What you need to do ::
Among the entries below, please show each line that carries the word "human".

Supplied records ::

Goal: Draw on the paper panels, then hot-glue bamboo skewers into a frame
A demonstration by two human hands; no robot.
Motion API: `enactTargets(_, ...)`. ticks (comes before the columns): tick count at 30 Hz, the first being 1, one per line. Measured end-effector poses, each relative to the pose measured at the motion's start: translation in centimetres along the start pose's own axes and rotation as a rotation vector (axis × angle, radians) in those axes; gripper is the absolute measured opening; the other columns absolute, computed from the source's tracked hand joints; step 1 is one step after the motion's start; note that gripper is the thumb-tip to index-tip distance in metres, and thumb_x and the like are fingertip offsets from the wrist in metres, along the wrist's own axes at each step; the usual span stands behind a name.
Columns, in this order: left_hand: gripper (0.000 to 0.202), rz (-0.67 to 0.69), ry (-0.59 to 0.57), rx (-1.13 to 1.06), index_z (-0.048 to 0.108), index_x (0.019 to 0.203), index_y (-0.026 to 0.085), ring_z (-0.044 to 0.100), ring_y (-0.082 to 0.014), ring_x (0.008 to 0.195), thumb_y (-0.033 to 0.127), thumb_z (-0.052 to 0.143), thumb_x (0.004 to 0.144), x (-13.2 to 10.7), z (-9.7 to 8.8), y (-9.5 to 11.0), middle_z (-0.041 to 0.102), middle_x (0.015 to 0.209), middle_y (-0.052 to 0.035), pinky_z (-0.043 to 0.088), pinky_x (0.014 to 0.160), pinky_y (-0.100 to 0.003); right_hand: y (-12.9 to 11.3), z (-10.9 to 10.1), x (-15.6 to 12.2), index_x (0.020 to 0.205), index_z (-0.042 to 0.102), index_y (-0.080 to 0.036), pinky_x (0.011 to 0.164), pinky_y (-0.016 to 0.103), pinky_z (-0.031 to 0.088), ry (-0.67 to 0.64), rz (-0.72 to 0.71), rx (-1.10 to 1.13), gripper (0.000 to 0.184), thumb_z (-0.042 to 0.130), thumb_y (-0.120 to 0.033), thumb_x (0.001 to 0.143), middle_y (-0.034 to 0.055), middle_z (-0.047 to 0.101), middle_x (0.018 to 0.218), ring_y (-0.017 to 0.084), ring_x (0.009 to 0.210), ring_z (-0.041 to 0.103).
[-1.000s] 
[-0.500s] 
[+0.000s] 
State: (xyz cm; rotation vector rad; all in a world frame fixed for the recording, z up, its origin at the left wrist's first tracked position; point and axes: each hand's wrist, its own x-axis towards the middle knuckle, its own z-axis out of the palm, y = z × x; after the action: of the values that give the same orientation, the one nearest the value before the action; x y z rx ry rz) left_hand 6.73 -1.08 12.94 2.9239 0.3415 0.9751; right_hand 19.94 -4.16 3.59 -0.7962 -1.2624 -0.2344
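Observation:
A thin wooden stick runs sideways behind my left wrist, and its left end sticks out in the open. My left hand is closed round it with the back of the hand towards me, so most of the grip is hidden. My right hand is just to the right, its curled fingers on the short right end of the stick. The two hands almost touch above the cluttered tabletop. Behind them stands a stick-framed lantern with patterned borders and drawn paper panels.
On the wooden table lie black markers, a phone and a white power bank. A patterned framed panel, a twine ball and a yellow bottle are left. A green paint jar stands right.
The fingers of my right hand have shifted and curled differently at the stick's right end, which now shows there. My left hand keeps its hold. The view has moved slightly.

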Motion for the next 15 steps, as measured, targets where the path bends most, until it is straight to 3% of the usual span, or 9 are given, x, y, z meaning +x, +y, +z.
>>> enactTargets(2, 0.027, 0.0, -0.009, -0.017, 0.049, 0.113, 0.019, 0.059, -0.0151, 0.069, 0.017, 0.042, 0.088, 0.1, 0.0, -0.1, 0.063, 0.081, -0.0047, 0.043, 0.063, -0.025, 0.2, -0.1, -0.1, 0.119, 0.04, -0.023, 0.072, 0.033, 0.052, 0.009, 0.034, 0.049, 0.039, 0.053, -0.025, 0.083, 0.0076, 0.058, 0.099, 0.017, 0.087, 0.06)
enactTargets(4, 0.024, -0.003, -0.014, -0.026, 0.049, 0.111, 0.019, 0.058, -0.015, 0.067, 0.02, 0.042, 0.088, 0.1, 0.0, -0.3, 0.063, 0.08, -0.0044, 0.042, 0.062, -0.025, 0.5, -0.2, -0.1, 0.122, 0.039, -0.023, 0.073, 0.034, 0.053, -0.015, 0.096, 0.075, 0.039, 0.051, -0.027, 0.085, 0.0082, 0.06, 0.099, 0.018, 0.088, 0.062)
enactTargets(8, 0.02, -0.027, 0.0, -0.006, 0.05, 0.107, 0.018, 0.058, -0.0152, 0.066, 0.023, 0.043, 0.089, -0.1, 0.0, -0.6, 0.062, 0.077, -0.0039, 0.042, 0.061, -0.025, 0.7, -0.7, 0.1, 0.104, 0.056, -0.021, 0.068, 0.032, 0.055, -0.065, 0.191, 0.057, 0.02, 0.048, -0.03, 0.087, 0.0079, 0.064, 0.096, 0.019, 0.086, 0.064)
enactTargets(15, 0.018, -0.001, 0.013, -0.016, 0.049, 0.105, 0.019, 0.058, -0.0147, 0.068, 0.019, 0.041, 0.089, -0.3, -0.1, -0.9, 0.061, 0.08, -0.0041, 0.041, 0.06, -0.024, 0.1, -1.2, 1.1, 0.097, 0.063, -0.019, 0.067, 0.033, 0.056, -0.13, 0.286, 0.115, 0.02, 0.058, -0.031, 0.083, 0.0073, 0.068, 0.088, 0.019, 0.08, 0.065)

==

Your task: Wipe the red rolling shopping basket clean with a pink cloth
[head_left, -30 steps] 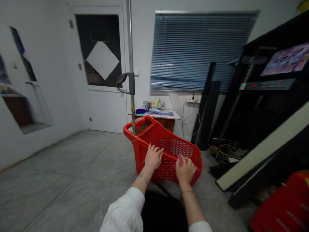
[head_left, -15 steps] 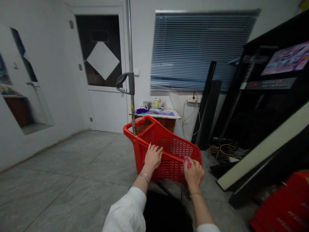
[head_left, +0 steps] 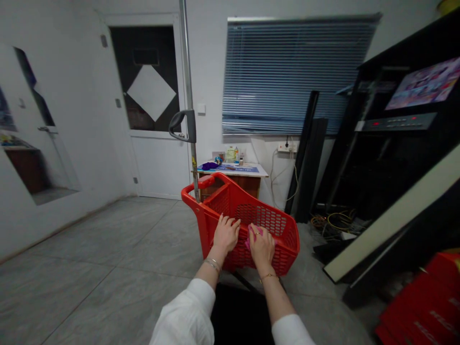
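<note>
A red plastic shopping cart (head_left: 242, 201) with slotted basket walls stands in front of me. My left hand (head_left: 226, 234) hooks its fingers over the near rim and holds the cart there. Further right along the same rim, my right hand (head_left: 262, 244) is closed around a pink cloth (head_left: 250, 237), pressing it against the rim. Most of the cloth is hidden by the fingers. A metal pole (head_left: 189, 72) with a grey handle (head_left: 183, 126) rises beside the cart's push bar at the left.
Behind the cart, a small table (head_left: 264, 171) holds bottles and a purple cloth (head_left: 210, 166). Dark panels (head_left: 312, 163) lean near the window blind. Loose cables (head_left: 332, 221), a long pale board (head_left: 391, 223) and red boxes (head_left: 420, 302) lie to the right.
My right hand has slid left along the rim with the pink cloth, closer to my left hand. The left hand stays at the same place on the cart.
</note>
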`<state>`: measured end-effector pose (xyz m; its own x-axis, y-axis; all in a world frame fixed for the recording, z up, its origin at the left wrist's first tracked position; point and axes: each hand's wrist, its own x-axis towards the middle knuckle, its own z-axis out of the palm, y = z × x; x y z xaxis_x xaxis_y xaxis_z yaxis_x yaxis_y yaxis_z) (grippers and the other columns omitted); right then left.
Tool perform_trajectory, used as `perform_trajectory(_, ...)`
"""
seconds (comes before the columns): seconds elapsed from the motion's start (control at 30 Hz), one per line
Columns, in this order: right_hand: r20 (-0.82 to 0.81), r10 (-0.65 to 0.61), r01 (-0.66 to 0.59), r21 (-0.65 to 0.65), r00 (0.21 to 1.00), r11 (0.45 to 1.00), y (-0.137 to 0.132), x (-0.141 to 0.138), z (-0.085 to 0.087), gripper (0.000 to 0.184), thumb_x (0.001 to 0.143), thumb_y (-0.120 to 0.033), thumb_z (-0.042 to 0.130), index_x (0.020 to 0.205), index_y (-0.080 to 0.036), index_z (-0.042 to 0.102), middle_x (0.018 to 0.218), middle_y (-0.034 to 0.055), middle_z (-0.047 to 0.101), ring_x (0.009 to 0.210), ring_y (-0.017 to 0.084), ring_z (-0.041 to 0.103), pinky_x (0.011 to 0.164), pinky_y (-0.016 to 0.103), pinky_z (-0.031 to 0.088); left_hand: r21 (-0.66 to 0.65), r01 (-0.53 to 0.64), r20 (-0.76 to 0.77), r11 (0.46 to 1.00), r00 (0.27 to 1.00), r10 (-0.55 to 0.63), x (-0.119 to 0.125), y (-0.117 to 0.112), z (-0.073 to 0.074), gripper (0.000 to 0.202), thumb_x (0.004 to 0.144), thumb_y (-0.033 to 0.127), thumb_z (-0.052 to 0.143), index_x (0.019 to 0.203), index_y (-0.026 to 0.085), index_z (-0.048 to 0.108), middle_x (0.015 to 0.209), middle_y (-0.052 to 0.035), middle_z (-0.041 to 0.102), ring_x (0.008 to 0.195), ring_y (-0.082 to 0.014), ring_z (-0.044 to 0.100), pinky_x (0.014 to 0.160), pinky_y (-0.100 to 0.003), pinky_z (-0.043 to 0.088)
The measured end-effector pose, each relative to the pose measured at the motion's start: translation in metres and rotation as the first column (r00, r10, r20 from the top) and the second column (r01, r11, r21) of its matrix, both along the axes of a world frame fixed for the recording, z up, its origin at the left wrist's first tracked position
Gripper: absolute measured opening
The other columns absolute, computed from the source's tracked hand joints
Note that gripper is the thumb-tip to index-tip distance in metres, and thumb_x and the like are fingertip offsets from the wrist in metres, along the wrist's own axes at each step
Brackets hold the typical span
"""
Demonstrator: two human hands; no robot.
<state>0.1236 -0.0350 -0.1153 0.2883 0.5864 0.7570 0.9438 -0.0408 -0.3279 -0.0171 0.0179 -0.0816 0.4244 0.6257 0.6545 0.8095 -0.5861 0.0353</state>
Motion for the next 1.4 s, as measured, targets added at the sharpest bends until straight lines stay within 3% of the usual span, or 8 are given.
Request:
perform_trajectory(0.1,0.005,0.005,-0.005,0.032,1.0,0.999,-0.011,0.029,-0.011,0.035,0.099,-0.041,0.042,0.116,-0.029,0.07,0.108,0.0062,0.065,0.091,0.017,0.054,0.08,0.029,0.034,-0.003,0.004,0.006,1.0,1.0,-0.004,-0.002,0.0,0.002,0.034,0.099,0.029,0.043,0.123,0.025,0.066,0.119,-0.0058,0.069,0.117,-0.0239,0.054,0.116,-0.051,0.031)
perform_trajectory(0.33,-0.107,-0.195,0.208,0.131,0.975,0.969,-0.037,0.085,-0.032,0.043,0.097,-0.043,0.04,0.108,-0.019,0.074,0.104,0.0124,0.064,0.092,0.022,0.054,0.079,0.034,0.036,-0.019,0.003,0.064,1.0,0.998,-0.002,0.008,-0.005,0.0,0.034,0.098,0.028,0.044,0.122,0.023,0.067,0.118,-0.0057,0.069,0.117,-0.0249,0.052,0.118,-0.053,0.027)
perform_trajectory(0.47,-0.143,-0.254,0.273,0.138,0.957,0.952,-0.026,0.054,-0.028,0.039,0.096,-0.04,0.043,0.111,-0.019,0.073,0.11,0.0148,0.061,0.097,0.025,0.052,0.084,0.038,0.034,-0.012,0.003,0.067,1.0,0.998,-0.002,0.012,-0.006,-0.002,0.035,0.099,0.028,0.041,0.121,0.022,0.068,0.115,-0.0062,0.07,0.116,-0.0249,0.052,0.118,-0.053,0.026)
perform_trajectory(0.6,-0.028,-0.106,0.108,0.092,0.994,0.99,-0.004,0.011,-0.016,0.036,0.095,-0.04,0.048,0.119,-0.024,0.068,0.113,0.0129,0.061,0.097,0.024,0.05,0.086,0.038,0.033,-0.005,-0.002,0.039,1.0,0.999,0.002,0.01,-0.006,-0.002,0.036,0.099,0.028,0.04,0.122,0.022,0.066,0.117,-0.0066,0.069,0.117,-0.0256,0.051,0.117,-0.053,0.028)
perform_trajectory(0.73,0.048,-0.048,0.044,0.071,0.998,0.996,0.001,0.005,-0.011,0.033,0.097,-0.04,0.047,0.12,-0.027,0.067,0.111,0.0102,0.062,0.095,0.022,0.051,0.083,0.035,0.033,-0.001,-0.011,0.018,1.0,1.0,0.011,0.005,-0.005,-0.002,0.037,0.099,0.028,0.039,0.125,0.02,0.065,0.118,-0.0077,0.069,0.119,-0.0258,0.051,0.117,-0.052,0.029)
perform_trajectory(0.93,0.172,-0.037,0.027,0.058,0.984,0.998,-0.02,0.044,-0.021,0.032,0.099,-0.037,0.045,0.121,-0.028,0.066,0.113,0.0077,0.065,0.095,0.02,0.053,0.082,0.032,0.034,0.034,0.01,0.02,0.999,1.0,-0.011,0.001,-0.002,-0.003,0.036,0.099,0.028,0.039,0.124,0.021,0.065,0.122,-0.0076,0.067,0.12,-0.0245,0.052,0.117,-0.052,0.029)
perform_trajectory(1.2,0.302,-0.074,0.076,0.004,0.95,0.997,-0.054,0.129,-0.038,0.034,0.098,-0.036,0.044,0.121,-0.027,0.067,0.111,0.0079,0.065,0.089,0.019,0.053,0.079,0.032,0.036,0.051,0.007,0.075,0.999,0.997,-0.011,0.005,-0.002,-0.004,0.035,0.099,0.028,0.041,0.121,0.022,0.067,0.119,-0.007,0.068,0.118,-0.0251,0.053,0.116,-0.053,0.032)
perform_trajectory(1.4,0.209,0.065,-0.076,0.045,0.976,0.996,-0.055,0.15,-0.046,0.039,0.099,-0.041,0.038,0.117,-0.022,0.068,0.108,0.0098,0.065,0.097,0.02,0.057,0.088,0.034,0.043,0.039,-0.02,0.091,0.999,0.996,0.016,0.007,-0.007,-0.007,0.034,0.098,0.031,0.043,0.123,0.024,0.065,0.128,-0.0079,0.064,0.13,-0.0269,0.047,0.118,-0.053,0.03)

Problem solution ::
A demonstration by two human hands; no robot.
Demonstrator: two human hands; no robot.

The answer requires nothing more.